Freedom fighter, politician, teacher and soccer fan Dr Hage Geingob (1941 …)
WINDHOEK - Dr Hage Geingob, Namibia’s first prime minister at independence in 1990, comes from humble beginnings.
On 21 March 1990, Geingob was sworn in as the first Prime Minister of the Republic of Namibia and on 21 March 1995 he was again sworn in as Prime Minister for a second term.
Geingob served as Prime Minister for 12 years during which he introduced modern management approaches to the running of government. In a Cabinet reshuffle in August 2002, he was replaced and appointed as Minister of Regional, Local Government and Housing but he however politely declined this lesser position.
In 2003, Geingob was appointed as the Executive Secretary of the Global Coalition for Africa based in Washington, D.C.
The Global Coalition for Africa is an innovative intergovernmental forum that brings together top African policy makers and their partners in the international community to build consensus on Africa’s priority development issues.
It is based on the premise that Africa can grow from within but can only do so with external support.
In December 2012, President Hifikepunye Pohamba reappointed Geingob as Prime Minister.
In November 2007, a few weeks before the SWAPO Party congress, the Politburo named Geingob as its sole candidate for the position of Vice-President of SWAPO. At the congress, he was accordingly elected without opposition on 29 November, 2007 and subsequently appointed as Minister of Trade and Industry on 8 April 2008.
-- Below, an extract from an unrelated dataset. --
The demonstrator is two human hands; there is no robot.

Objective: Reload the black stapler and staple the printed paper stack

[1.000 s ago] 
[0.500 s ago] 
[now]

As the Namibian presidency is restricted to two terms, President Hifikepunye Pohamba will step down in 2015, and Geingob, as SWAPO Vice-President, will take his place as SWAPO’s presidential candidate.
Geingob was born in Otjiwarongo on 3 August 1941 and had his early primary schooling in Otavi. Like many of the prominent Namibian politicians he did his teacher’s diploma at Augustineum College in Okahandja in 1958 to 1961.
In 1960, Geingob was expelled from Augustineum for having participated in a march to protest against Bantu education but he was later re-admitted and able to finish the teacher-training course in 1961. There his initiation into politics began and in 1962 he joined SWAPO.
As teacher, he also hated being an unwilling instrument in perpetuating the infamous Bantu education system. Therefore, at the end of the school year, he left his job to seek knowledge and instruction that could help him change the system.
He with three of his colleagues, walked and hitch-hiked to Botswana to escape the system. From Botswana, he was scheduled to go to Tanzania but due to circumstances Geingob had to stay in Botswana where he was appointed Assistant South West Africa People’s Organization (SWAPO) Representative in Botswana (1963–64).
In 1964 he was appointed by the then SWAPO president Dr Sam Nujoma as a petitioner to the United Nations, a position he served until 1971.
While in the United States Geingob registered at Temple University in Philadelphia, Pennsylvania, where he was granted a scholarship and obtained a BA degree from Fordham University in New York in 1970 and an MA degree in International Relations from the Graduate Faculty of The New School, New York in 1974.
In 1972, Geingob was appointed as Political Affairs Officer to the United Nations Secretariat, a position he held until 1975 when he was appointed Director of the United Nations Institute for Namibia. During the 70s he was also apointed as the Associate Political Affairs Officer to the United Nations Secretariat (Council for Namibia) and was later appointed to the Politburo of Swapo.
After 27 years of absence from the country Geingob and his colleagues came back to Namibia in June 1989, to spearhead SWAPO’s election campaign in the country.
As SWAPO’s Director of Elections, Geingob along with other members of his directorate established SWAPO election centres throughout the country and spearheaded an election campaign which brought SWAPO to power in Namibia.
In November 1989 he was elected Chairman of the Constituent Assembly responsible for formulating the universally respected Namibian Constitution.
After a long liberation struggle Geingob was sworn in as the first Prime Minister of the Republic of Namibia in March 1990. Geingob, an avid soccer fan who also likes rugby, turns 72 on Sunday.